BEGIN SOURCE MATERIAL
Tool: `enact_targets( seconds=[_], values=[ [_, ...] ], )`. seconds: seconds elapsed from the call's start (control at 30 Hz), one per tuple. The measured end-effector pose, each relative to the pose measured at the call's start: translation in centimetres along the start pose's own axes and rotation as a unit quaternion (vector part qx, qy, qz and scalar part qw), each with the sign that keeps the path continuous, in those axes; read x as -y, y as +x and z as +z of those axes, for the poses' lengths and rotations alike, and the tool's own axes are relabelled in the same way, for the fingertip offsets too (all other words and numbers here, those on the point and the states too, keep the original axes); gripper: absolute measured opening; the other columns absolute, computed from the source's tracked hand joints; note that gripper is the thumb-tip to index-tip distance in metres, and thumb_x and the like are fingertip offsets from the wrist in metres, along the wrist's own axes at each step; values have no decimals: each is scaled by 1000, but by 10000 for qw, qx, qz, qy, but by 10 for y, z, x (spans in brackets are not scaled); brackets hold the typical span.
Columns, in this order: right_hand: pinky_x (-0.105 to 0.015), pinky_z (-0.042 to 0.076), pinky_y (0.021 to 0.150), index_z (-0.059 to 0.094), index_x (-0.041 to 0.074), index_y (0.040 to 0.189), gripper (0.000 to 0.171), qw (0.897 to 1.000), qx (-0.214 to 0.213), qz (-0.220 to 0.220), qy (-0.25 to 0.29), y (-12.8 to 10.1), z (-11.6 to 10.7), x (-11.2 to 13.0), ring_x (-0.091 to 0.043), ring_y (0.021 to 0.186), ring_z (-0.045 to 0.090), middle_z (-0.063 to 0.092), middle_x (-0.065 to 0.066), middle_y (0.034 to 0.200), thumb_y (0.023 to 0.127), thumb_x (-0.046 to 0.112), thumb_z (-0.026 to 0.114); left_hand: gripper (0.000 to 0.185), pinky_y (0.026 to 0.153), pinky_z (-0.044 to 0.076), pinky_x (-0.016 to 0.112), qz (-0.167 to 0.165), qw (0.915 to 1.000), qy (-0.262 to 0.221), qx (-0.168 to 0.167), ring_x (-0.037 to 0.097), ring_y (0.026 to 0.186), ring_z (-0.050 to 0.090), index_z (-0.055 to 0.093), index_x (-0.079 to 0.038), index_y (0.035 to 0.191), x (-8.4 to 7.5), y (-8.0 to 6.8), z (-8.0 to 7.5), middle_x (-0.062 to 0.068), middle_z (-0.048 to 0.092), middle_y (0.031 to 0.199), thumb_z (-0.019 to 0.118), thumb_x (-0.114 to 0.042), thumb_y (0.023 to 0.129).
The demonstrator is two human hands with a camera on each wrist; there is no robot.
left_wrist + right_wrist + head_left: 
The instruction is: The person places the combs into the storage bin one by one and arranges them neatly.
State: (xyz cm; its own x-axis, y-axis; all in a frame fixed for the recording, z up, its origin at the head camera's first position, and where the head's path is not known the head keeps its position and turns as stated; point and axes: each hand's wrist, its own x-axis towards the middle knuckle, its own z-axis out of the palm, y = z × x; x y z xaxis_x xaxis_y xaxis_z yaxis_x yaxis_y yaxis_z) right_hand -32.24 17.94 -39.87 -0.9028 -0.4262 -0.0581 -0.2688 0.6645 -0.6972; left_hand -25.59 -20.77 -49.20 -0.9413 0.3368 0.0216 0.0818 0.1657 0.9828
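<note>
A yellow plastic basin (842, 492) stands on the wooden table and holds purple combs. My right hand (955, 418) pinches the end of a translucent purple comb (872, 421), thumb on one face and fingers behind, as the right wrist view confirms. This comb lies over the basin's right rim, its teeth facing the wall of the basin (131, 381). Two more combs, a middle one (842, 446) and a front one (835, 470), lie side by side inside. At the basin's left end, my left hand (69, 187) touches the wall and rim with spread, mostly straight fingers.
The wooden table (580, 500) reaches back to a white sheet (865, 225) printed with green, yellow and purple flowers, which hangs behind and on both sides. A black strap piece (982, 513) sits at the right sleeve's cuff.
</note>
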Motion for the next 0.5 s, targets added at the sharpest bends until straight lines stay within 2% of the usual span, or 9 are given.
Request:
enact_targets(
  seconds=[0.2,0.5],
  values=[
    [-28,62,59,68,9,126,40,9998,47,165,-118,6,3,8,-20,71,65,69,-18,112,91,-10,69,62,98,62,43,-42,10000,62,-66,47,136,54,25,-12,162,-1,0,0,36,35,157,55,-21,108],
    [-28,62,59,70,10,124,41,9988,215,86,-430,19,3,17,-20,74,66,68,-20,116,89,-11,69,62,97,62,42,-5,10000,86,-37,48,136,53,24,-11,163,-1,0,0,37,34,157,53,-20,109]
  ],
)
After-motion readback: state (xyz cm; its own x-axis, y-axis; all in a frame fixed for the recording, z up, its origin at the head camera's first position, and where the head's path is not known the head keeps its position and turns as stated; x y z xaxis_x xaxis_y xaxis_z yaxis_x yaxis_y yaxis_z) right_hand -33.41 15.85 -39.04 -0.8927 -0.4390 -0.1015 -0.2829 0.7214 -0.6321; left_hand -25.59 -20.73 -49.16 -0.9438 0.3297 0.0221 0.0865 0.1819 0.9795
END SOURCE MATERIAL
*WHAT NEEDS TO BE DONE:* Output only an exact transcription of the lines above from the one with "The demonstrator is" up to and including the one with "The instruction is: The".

*OUTPUT FOR THIS EXERCISE:*
The demonstrator is two human hands with a camera on each wrist; there is no robot.
left_wrist + right_wrist + head_left: 
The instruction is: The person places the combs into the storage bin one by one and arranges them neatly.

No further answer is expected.